Studies identifying risk factors for PMV

First author, ID	Patients	ICU setting	PMV pts. (%)	Risk factors
Béduneau et al. [1]	Pts. receiving MV	36, 10–17-bed. ICUs	399 (22)	Age (year), SOFA at admission, duration of MV before the first separation attempt, medical admissions

Chang et al. [19]	Pts. who survive sepsis/septic shock with respiratory failure	MICU	72 (29)	Previous stroke; platelets ≤150,000/μL, pH ≤ 7.35, FiO₂ ≥ 0.39 (on admission day 7)

Clark et al. [18]	MICU pts.	16-bed MICU	31 (31.3)	I-TRACH score: intubated in MICU, HR >110/min, BUN >25 mg/dL, pH >7.25, Creatinine >2.0 mg/dL, HCO₃ >20 mEq/L

Clark et al. [20]	MICU pts.	12-bed MICU	34 (19.7)	I-TRACH score; intubated in MICU, HR >110/min, BUN >25 mg/dL, pH >7.25, creatinine >2.0 mg/dL or a >50% increase from baseline values, HCO₃ >20 mEq/L

Figueroa-Casas et al. [24]	Medical, surgical, and trauma pts. MV ≥2 consecutive mornings	General ICU	110 (39)	Level of PEEP (from the first 2 days on MV)

Goligher et al. [25]	ICU pts., MV ≥36 h		61 (31.9)	Decrease as well as increase of diaphragm thickness, measured daily by ultrasound

Greenberg et al. [23]	Tracheotomized pts. undergoing MV		103 (44.7)	VIS (ventilator independence score) (on day after, tracheostomy placement), CCI, serum albumin (on hospital admission), g/dL, SOFA score (on ICU admission)

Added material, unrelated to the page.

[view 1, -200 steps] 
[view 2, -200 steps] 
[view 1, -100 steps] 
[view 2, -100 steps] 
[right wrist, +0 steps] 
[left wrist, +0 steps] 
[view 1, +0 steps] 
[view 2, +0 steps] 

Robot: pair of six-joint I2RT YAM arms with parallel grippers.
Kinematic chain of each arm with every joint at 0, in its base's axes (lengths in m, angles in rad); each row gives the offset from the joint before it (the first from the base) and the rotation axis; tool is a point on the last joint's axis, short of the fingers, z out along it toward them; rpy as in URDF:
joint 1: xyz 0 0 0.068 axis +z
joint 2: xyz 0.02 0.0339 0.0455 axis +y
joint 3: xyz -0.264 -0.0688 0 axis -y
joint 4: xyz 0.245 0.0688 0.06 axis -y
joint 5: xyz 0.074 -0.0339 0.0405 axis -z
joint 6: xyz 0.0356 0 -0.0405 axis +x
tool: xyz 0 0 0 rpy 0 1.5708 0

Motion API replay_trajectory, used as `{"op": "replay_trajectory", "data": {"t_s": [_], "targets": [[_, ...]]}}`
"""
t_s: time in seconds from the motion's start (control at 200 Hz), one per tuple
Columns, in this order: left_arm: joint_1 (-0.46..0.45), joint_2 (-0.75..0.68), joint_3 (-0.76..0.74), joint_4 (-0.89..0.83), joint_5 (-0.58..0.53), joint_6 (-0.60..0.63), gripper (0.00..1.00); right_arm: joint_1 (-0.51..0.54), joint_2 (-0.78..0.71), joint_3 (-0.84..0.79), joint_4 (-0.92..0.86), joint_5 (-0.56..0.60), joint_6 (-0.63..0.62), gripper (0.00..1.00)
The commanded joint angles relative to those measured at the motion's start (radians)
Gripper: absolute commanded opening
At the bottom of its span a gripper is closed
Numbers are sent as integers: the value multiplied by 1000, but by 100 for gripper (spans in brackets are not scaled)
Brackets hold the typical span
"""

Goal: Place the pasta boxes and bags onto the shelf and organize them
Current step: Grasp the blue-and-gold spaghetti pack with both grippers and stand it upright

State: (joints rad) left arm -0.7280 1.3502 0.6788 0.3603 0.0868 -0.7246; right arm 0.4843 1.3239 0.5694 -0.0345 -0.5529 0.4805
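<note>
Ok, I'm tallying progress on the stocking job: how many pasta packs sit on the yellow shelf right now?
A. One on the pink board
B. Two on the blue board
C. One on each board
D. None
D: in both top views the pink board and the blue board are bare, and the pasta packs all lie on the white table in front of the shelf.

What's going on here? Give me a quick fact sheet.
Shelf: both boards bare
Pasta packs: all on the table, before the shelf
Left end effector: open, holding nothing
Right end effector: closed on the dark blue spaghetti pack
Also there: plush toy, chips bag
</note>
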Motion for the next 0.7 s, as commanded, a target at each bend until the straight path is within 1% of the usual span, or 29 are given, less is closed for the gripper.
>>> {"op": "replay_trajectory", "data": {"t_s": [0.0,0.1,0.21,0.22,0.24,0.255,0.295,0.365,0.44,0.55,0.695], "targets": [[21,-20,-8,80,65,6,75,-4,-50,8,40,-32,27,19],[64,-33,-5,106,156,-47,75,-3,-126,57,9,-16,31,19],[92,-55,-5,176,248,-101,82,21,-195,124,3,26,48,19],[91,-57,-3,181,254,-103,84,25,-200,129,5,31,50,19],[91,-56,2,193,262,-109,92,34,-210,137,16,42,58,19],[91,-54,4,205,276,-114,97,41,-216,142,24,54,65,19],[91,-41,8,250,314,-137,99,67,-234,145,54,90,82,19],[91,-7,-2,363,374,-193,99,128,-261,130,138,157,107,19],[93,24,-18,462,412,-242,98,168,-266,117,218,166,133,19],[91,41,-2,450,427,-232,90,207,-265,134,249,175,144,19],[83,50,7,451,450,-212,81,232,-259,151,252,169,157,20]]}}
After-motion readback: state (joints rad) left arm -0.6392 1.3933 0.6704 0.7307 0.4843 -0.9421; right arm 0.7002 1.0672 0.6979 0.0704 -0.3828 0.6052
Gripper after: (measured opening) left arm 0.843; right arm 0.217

Hermans et al. [22]	Medical and surgical study pts. in the ICU for at least 7 days	MICU	171 (40.7)	Intensive insulin therapy

Hsieh et al. [29]	ICU patients planned for extubation	96 ICU beds; 48 medical, 9 cardiac 39 surgical	311 (8.6)	Artificial neural network model with 47 different 47 clinical risk factors

Pan et al. [17]	Pts. on MV admitted to respiratory ICU	35-bed respiratory ICU	41 (26.6)	Acute kidney injury, MV days before the day of readiness for weaning, RSBI on day of readiness for weaning

Papuzinski et al. [16]	Pts. required invasive MV	General ICU	142 (40.7)	Age, PaO₂/FiO₂ >200, Hypernatremia (at intubation), COPD

Pu et al. [26]	Patients intubated, MV ≥24 h, undergoing SBT	Medical and surgical ICUs of 13 hospitals	44 (13)	Glasgow Score PaCO₂ (at the beginning of the first SBT)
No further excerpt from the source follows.